Knife blog _2
 I was speaking with a local grocer yesterday who, even though his stores currently sell tomatoes and asparagus, still laments that people don’t buy more seasonally.  Grocery stores in a way prevent us from thinking seasonally by offering us everything we demand regardless of quality.

But you can still shop seasonally if not locally (in Cleveland).  Why are grapefruits twenty five cents a piece right now at my grocery store?  That’s really cheap, so they should be kind of crappy, right?  No, they’re the best ever.  Why?  Because it’s grapefruit season.  It wasn’t until I lived in Florida and I looked up one day in February and, Cleveland native that I am, thought to myself, “Wow, look at all those grapefruit.  I thought fruit was a summertime thing.”  And then I thought, “Wow, look at all those grapefruit—in somebody’s front lawn.  I wish I had a front lawn like that.”

Fortunately, I had a friend who had a grapefruit tree in their front lawn and I think I consumed 100 grapefruit that winter. Grapefruit nirvana.
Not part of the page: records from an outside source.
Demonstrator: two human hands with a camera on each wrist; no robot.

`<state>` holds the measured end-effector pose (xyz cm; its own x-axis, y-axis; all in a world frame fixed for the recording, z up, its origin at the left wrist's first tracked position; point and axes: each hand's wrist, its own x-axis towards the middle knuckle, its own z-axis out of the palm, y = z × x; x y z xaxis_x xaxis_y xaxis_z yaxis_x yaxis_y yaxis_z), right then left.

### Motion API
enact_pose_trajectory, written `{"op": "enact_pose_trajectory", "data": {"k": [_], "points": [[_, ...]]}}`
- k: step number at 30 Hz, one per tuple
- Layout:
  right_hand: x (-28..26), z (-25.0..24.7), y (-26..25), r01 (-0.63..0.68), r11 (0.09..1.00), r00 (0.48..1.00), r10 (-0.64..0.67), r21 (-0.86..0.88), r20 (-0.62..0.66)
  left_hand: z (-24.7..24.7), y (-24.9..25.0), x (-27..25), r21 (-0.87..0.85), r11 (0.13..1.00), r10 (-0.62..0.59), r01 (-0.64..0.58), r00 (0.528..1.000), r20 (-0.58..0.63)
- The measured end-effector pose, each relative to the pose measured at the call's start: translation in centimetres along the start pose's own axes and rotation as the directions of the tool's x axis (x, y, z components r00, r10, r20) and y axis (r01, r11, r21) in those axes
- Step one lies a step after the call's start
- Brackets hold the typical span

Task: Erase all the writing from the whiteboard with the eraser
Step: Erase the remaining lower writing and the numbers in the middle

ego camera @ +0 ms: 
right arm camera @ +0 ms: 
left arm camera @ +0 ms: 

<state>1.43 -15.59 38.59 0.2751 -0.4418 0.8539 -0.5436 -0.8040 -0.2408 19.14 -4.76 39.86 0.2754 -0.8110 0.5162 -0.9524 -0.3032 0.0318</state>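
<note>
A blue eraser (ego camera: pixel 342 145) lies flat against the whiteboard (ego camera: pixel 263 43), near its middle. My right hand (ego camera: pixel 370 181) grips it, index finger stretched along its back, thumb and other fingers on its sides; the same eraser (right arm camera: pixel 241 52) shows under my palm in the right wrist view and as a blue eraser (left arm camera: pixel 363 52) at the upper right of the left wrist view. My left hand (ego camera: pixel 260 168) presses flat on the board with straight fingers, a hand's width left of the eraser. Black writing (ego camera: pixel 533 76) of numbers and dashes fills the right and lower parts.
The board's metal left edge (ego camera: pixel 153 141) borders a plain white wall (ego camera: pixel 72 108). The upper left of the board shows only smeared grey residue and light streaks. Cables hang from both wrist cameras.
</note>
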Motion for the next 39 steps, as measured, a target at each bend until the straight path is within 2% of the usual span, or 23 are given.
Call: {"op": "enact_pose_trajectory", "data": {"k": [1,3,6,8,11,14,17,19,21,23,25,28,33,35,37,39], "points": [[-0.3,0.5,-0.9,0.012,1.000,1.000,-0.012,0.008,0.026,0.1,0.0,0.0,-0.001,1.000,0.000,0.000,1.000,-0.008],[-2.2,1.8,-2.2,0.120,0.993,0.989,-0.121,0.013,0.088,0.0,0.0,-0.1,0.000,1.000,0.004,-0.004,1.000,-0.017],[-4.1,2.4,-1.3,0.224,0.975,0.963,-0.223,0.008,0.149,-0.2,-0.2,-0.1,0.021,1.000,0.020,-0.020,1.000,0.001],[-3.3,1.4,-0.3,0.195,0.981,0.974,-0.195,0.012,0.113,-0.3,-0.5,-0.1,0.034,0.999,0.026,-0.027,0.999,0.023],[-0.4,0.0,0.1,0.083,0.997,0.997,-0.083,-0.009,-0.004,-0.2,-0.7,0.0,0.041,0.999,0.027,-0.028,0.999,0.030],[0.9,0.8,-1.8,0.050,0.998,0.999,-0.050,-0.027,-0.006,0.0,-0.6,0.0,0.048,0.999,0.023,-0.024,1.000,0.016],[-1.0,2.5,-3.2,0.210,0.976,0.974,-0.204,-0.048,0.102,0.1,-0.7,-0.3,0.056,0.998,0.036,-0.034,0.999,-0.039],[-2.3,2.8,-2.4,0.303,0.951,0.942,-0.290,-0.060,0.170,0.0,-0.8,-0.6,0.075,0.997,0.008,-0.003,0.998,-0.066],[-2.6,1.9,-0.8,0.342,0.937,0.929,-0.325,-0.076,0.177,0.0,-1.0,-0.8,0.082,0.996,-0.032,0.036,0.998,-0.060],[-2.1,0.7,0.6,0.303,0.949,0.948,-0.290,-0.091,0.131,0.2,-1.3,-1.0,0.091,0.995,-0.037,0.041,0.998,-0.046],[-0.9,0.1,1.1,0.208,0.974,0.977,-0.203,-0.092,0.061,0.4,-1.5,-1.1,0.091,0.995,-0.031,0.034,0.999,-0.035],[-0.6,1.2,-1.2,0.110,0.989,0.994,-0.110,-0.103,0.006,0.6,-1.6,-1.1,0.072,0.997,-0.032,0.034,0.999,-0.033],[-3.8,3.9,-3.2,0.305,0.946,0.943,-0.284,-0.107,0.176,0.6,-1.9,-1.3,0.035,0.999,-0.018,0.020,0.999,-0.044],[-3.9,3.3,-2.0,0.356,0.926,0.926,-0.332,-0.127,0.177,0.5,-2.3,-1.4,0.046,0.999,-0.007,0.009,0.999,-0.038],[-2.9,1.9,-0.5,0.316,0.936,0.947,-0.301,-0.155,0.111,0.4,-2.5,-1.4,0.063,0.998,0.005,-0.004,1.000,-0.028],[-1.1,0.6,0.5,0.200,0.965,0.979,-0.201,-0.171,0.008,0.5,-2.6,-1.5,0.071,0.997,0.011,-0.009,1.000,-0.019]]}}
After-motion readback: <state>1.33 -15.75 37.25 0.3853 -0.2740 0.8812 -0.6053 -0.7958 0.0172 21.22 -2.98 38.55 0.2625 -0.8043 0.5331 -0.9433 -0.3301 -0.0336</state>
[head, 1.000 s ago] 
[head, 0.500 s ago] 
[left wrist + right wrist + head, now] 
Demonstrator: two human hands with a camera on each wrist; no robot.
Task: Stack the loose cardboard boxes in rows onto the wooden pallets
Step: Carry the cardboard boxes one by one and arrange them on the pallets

I think about this now because most mornings I segment two grapefruits for the kids.  I love segmenting citrus fruits.  It’s meditative.  You get better and better at taking the pith off the fruit.  It’s fun to watch the blade curving along the perimeter of the fruit.  And all this fun results in the removal of the bitterness, leaving nothing but pure fruity bursts of flavor.
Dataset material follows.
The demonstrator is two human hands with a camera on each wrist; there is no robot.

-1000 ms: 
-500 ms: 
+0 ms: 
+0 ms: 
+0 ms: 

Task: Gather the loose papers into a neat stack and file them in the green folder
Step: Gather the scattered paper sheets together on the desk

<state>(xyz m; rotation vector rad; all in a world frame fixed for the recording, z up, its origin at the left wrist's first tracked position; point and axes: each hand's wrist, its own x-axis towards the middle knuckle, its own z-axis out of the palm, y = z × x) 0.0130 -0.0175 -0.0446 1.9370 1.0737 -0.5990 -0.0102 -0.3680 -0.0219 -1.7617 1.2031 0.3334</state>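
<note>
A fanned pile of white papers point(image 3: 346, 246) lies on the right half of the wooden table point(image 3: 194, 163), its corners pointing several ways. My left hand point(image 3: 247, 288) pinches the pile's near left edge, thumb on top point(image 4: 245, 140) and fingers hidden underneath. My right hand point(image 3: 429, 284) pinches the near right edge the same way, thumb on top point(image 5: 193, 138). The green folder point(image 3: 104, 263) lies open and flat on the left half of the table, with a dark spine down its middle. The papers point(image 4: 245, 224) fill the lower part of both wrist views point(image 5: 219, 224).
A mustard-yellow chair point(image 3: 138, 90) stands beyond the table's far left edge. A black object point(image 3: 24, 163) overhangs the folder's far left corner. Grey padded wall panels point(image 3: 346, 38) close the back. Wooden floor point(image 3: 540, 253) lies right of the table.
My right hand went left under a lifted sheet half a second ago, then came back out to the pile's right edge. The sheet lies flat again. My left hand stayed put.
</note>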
The thing is, segmenting citrus fruits is very unfun if you don’t have a sharp knife.  And here is the impetus for this post, sparked by morning grapefruit: one of the most important things you can do to be a better cook and to have more fun in the kitchen is to use sharp knives.  The thing is almost nobody does—not that I know at least.  I have never been in a home kitchen that contained sharp knives.  Never.  OK, a couple times I have but they were only sharp because they were never used.  This must change.  American home kitchens must have, to borrow from MFK Fisher, "knives sharp as lightning."
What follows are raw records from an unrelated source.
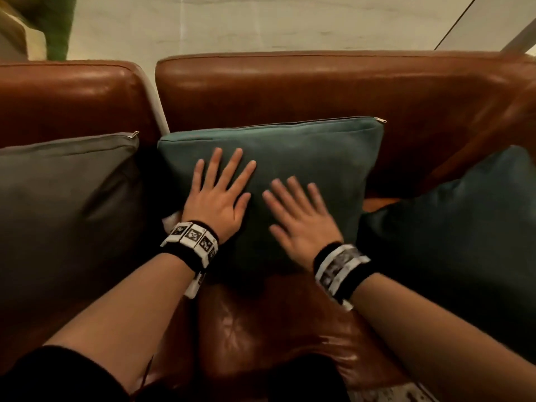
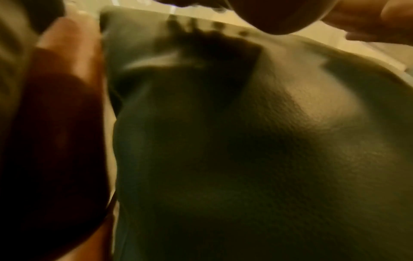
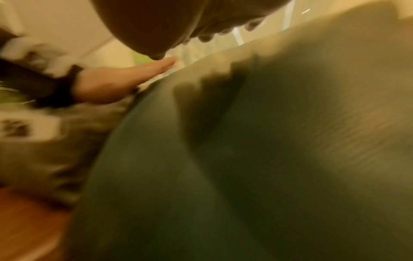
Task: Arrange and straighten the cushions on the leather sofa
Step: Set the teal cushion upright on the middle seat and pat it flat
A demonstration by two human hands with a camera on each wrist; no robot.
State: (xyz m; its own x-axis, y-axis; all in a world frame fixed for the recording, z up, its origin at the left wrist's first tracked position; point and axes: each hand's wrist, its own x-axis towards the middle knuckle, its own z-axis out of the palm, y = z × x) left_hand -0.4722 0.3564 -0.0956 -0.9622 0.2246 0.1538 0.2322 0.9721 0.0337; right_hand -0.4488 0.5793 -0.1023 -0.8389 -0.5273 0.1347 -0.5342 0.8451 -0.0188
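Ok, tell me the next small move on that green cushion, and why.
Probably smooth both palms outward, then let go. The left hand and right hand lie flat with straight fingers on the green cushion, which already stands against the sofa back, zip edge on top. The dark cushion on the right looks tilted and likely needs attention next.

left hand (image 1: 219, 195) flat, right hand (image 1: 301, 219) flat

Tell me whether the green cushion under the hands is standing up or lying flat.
Standing up. The green cushion leans against the sofa back, zipper edge on top, with the left hand and right hand flat on its front.
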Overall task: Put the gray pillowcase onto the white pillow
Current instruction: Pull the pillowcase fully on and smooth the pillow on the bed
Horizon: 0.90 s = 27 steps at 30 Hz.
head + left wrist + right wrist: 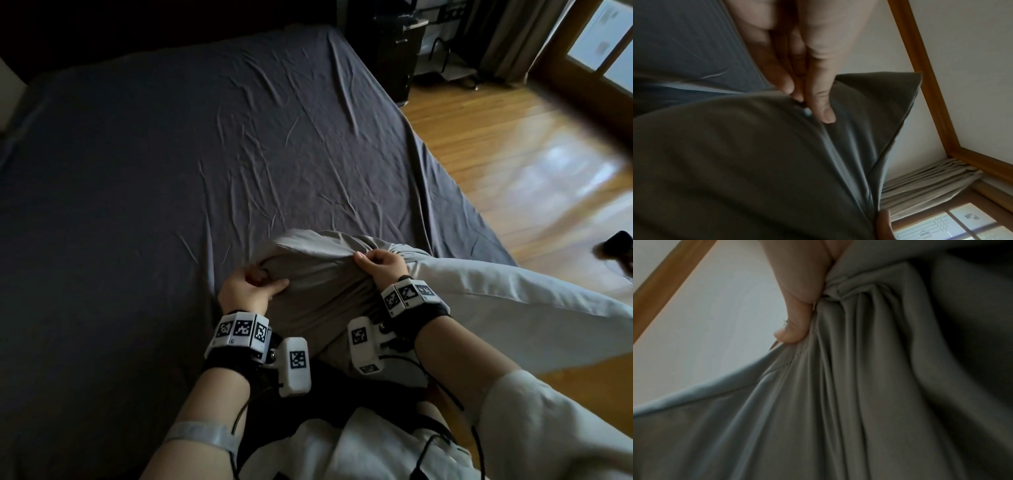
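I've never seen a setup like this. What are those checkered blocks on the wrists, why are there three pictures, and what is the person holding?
No robot here: a person wears small cameras strapped to each wrist, marked with black-and-white tags. The wide picture comes from a camera on the head, looking down; the two close-ups look along each hand from the wrists. The left hand and the right hand both grip bunched cloth of a gray pillowcase. It covers one end of a white pillow, whose other end sticks out bare to the right. All this rests over a bed with a dark sheet, beside a wooden floor. The left wrist close-up shows the thumb pinching the fabric.
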### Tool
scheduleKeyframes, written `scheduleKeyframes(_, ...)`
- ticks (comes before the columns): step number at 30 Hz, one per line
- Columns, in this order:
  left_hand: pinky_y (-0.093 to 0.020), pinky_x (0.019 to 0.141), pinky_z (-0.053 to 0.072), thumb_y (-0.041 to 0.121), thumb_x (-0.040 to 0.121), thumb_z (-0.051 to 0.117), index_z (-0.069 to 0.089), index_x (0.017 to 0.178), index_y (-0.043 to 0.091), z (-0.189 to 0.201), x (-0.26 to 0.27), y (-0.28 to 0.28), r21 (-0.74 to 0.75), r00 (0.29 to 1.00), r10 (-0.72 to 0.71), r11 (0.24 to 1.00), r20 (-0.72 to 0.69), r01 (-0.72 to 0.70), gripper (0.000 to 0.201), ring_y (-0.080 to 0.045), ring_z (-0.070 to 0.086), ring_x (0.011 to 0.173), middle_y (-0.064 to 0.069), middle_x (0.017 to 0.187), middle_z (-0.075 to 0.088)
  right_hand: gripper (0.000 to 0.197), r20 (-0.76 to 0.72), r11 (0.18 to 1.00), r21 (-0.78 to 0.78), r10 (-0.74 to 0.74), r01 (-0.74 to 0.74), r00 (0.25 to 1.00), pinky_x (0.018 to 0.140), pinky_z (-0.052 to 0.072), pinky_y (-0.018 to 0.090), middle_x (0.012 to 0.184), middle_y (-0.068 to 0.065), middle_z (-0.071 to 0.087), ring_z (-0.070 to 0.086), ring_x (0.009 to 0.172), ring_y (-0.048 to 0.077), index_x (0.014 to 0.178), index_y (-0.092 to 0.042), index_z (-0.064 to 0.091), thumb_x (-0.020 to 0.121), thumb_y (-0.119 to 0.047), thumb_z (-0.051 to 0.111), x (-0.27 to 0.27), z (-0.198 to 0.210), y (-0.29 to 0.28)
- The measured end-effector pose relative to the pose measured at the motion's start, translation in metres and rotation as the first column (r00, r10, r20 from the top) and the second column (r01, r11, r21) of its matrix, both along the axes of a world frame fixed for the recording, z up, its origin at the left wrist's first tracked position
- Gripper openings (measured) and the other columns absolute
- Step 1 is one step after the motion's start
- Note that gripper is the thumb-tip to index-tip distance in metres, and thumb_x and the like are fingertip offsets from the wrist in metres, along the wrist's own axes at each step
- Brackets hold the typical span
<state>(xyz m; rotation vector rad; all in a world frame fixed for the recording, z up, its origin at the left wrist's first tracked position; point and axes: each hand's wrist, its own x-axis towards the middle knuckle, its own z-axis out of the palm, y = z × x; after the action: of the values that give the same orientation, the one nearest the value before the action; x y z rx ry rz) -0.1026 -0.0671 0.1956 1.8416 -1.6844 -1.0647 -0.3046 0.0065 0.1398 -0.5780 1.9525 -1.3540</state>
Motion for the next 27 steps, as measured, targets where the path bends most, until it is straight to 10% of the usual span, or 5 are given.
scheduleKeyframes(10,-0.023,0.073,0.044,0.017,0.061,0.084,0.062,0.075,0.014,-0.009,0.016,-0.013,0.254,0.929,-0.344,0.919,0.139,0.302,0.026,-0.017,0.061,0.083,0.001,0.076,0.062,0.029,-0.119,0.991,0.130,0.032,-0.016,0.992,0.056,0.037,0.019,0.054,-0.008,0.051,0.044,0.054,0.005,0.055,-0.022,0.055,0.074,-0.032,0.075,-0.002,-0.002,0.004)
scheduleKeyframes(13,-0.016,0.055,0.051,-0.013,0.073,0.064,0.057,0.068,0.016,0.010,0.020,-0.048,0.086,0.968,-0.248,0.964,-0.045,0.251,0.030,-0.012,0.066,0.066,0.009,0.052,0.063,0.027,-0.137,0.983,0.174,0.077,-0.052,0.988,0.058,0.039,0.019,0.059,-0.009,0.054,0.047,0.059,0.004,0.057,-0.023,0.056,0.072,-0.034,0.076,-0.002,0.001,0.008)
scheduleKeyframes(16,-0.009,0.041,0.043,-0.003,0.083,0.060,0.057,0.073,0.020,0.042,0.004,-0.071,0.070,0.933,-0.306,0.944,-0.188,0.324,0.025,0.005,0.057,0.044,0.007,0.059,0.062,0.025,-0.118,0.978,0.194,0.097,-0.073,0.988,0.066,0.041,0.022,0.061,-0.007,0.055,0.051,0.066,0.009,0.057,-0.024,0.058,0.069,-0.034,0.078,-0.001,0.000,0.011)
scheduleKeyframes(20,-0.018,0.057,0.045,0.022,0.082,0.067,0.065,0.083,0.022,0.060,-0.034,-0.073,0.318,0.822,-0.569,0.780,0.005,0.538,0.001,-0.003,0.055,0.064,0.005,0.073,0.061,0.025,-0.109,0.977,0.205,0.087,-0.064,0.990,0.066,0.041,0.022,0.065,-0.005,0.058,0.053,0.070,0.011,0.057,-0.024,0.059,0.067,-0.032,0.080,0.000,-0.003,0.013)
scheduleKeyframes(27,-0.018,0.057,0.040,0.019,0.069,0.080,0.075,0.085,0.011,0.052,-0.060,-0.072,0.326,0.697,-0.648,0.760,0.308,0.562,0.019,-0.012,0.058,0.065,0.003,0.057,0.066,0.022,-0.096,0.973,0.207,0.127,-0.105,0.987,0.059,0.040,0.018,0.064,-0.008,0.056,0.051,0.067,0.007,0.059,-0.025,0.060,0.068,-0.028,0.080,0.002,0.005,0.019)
In culinary school, I learned how to sharpen knives on rough sharpening stones.  When I hung out at the sushi temple, Masa, the chefs sharpened their knives on smooth ceramic stones.  For years I sharpened my own knives, but frankly, I was never very good at it.  Not as good as a professional sharpener.  So I found a professional sharpener in Cleveland and I take my knives to him once or twice a year (fellow Clevelanders, it's at 1867 Prospect, across from the Convocation Center–says wet grinding on the sign out front, back of an antique shop).  It is what I recommend to all the people who ask me about the subject.  And learn how to steel your knives to keep them sharp.  They will stay sharp for a long time.

Guys, does the mother of your kids like to cook?  The best Mother’s Day gift you could get her would be sharp edges on her knives.

I repeat, a few of the best ways to improve your skills in the kitchen is, one, to use really sharp knives, two, to buy grapefruit in February, and three, to know why you buy grapefruit in February.